I was recently posed a choice – purchase a TV armoire from Pier One that was completely assembled for $370 or purchase a TV armoire from IKEA that required complete assembly for $310. I opted for the later thinking that the $60 I would save was worth the hour and half to put together the armoire. I should be slapped.
My Mom came down for my birthday weekend and while she multi tasked making 17 bazillion dozen cookies for a program I had and cleaned my apartment (yes, my mom is officially the coolest) I attempted to put together the TV armoire. The directions were semi-clear. When putting something together, I am exacting in following the directions…or I was prior to this little Norwegian excursion. There came a time that the directions became useless because it showed a series of four indentations into which I was supposed to screw the funkiest looking screws ever. Simple right? No! There were three sets of four indentations that looked exactly the same. Turns out, you have to be able to envision the end result and intuit that you are starting to build from the back forward for the directions to truly make sense. When I realized that I had used the wrong set of four indentations not once but twice I got a little edgy. Perhaps an understatement – I turned into a rabid dog intent on ripping to shreds the first thing that unwittingly crossed my path…in my case, my poor mom. Someone knocked on my door and I had decided not to answer (in a complete huff, mind you) and Mom simply asked “What if it’s Katie?” To which I replied (it should be noted that by replied I mean, spoke in the most condescending, clipped, self righteous tone I could possibly take with this woman who had driven all the way to Corvallis to help me celebrate my birthday and had spent the entire day cleaning and making cookies for my residents) “I said I don’t care who it is.” At which point she left the scene of the disastrous daughter and didn’t return. Small wonder – if I could have left me, I would have too. By now I was in hour three of the miserable process that was supposed to take an hour and a half.
Fast forward two hours (yes, you read that correctly) my mother has still not poked her head back into the living room, and why would she? Her daughter had become an unrecognizable, joy destroying monster. Everything was done with the TV armoire save the doors. Each door had two decorative hinges that needed to be screwed in and naturally the screws didn’t want to fit into the pre-drilled holes. They hula danced all over the placed which really, really ticked me off. As in at one point I pushed the door across the room (which while childish and immature to be sure, beat the heck out of drawing an effigy of the CEO of IKEA on the wall and beating it with the door, which is what I really wanted to do). Finally in a royal huff I decided I was done with the doors and I wasn’t going to mess with them because it wasn’t worth it.

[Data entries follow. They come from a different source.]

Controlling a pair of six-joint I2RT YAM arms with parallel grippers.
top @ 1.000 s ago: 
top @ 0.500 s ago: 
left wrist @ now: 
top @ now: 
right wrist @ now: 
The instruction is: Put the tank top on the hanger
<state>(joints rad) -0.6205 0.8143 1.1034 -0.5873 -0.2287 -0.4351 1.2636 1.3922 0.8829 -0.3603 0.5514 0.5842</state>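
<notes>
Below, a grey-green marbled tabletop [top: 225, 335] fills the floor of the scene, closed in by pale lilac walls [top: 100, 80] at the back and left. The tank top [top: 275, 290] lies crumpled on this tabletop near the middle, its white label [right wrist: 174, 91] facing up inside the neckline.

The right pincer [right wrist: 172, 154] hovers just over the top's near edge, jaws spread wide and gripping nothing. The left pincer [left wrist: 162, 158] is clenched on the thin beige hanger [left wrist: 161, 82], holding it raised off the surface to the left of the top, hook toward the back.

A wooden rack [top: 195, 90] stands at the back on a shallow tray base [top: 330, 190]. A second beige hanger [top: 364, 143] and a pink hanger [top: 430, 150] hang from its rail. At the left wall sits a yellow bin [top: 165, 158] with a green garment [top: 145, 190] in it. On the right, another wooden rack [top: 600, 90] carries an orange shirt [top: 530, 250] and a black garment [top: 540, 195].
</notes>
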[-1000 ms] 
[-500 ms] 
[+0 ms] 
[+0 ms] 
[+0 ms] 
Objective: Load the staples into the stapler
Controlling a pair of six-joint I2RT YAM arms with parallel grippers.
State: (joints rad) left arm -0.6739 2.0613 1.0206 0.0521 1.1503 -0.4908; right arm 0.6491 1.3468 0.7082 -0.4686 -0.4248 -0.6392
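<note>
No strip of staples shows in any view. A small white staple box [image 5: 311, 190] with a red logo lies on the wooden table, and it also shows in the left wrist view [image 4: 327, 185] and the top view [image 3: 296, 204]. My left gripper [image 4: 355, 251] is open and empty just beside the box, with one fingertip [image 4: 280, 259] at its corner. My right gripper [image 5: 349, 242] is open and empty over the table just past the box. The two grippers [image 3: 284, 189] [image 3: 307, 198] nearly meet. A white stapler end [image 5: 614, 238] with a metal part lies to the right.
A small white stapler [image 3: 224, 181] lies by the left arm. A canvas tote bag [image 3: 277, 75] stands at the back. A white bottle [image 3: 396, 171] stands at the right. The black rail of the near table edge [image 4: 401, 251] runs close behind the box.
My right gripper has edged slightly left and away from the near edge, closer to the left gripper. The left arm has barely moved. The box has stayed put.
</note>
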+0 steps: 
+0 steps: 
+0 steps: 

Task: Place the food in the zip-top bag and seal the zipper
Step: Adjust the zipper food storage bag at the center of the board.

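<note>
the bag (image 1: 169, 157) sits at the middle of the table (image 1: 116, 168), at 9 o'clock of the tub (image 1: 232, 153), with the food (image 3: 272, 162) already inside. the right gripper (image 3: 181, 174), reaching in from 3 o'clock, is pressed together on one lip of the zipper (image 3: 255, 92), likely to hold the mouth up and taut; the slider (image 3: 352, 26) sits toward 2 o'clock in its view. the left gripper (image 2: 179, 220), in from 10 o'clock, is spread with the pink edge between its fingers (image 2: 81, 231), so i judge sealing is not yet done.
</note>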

I tossed myself on the ground and stretched out the muscles in my shoulders and arms that absolutely ached and told my mom (who had braved the fire-breathing dragon and her lair) I would do the doors later.
Fast forward five weeks. Stop judging…it was a busy five weeks. I have now attempted twice since my re-materialization into a real human being from that of a carnivorous rabid animal to screw the hinges onto the doors. At this point in time I decide the directions be dammed. It’s not going to work and I’m going to find a new way to take care of this crap. So off to Winco I go to find the strongest super glue I possibly can. Home I toddle and in less than five minutes the doors and their hinges are bonded in holy glue-tromony until death do them part. And seriously, when they part it will be the death of the TV armoire because I will take an ax to it. Thus far, I have had no problems but from this excursion into furniture assembly I have learned four important lessons.
1) If you can buy it assembled…do it. Penny pinching just isn’t worth it in this case.
2) Always assemble furniture by yourself. This is to protect your relationship with the ones you love.
3) Short cuts – say glue – are completely acceptable. In fact, these should be looked at as sparkles of genius by everyone.
Finally and most important…
4) I won’t ever put furniture together with Prince Charming. If furniture can’t be bought pre-assembled and delivered or we don’t have the money for it then we don’t need it/it’s not worth it.